I've been finishing a rosewood loveseat for several weeks using Daly's Profin Teak Oil….I'm a relative amateur woodworker, and this was going to be my first project to post to the forum here…it is an ambitious one for sure….anyway I've followed the instructions for the teak oil and built up 6 or 7 thin coats over a couple weeks, wiping off excess and letting it dry. Everything was going fine till I decided that I wanted a slightly more glossy look, maybe a satin or a semi….I spoke with a product rep on the phone and he told me to leave the oil on the wood rather than wipe it off after 30 minutes and this would help build a gloss finish. This goes against all the oil finishing rules I've adhered to thus far, but I figured the guy must know what he was talking about.

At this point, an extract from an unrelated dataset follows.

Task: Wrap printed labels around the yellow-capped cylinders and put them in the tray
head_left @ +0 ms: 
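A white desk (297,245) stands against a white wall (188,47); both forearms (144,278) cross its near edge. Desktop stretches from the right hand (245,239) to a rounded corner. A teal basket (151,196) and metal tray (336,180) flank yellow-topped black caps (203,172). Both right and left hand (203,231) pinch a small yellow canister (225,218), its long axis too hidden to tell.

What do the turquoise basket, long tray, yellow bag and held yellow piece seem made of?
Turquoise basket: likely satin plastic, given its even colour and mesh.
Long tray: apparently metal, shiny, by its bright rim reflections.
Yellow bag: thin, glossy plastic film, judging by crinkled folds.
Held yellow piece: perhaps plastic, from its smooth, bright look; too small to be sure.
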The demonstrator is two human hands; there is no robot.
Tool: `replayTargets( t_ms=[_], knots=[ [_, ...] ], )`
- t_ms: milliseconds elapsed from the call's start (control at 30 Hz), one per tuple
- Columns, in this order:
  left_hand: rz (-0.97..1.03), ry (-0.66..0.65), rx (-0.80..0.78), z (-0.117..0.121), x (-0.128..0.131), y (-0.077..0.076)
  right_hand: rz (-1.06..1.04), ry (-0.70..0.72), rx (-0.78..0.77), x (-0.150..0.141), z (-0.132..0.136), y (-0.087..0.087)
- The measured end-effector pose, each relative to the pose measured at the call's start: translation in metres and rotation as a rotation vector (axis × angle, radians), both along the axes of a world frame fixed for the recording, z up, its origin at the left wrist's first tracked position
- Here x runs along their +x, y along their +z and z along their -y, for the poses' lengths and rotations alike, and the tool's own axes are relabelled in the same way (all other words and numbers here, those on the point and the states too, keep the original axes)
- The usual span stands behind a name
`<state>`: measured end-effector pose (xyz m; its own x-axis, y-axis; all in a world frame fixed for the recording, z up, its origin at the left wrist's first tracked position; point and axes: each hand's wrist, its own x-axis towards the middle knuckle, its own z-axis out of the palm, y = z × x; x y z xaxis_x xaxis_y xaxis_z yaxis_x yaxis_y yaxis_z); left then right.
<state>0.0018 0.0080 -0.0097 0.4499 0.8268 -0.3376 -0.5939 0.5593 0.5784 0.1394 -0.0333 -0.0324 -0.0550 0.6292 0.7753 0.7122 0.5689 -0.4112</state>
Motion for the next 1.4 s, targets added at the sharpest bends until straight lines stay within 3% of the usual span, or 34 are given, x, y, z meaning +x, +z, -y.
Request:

You can probably guess what happened, the oil sat on the surface and built up a high gloss film that looks like poo. When I discovered this the next morning (this morning) I put more teak oil on, hoping the solvent would help cut the gummed up junk, and wet sanded the bejesus out of it (by hand), wiping off all excess. It got a lot of the crud off, but after several more sanding sessions I'm still left with streaks and spots of high gloss spots mixed in with the matte finish. I'm not sure the best way to go about fixing this, but the options I've considered and would like you to also consider and give feedback if you're so inclined are as follows:

1. Continue sanding till my arm falls off, but this just seems to gum up the paper when I dry sand, and not get it off when I wet sand.

2. Wait till the top film layer i just put on has completely dried and cured (it's cold here so it might take another day or so) then try sanding it off.

3. Use a solvent of your recommendation to dissolve this top layer of junk…..however, what can I expect this to do to the bottom layers I already applied?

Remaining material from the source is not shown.